When I was diagnosed with Thyroid Cancer, I felt like my world was tumbling in. I had had a lot of sickness in my life, years of Hypothyroidism and Hashimotos, a life time of Crohns disease and other peripheral ailments. But when I had Cancer, things changed. This was something I had to deal with immediately and drastically.
They had to remove my thyroid to make sure it was all gone, and it left a short, but obvious, scar across my neck. It looked like I had been in a pretty severe bar fight. Before I had the surgery I was sure I was going to want to hide the scar under flowy scarves, turtlenecks, well-placed necklaces, but what I found is that as soon as it healed, I loved my scar. People would stare at it: it is in a particularly conspicuous location, and I would catch people looking down, puzzled, before coming back to meet my eye. I would touch it, happy to have a physical reminder of the experience I had just overcome. It has been 4 years that I have been cancer free, and during that time, the scar has faded. It’s still there, and obvious, but as the months go by it gets lighter, the skin taking back the pigment, smoothing over the jagged edges. As it faded, I started to miss it.

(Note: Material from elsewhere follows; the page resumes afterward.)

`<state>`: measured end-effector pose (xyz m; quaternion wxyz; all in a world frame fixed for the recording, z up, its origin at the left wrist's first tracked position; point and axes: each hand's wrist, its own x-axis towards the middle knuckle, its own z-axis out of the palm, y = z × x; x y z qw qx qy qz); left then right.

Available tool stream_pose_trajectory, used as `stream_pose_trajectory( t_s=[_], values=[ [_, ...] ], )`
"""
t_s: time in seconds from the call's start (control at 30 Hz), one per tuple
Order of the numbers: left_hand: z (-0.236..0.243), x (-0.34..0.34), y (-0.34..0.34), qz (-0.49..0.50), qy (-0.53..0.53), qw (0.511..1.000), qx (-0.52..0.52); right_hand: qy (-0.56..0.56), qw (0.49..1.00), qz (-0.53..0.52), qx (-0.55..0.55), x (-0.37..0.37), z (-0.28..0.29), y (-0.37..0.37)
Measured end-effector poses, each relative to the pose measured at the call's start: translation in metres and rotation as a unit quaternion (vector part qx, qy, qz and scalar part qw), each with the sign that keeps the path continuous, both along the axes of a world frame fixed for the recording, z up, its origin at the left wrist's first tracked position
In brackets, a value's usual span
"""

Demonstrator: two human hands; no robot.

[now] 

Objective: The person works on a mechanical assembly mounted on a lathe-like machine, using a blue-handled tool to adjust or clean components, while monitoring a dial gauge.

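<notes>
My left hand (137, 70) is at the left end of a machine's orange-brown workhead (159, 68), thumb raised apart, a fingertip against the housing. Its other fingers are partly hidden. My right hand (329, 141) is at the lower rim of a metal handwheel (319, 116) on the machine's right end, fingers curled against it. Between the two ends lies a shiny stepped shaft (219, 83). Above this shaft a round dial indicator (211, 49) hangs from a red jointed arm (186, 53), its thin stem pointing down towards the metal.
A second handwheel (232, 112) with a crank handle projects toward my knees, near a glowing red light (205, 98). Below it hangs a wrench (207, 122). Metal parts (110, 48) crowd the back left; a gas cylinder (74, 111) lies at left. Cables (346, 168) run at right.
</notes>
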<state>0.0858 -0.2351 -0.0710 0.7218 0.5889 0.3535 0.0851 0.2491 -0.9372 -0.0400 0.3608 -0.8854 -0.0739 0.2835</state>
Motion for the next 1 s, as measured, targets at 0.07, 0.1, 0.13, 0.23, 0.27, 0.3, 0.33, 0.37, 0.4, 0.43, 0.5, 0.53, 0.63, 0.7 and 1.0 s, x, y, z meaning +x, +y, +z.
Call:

I don’t want to forget. Both because I live with the very real possibility that Cancer is not a once in my lifetime possibility, and because I am proud of myself for living, and surviving with strength and dignity. I wear my scar to keep it real, to make sure people see it, and ask me about, so I can tell my story.
I keep a binder full of my medical history with me at all times; I bring it to all my appointments. Usually, it sits on my desk in case I have to reference it. It is thick but the truth is it is incomplete. It is only one side of the story. It tells me what happened to me, when and how. But it doesn’t tell me how it relates to the problem, more broadly. I need to know about that. If I could be connected to the research on thyroid cancer, or on Crohns in a real and immediate way, I’d be able to have a better understanding of how I fit into this bigger picture and how I can contribute to making stories like mine into far and distant memories.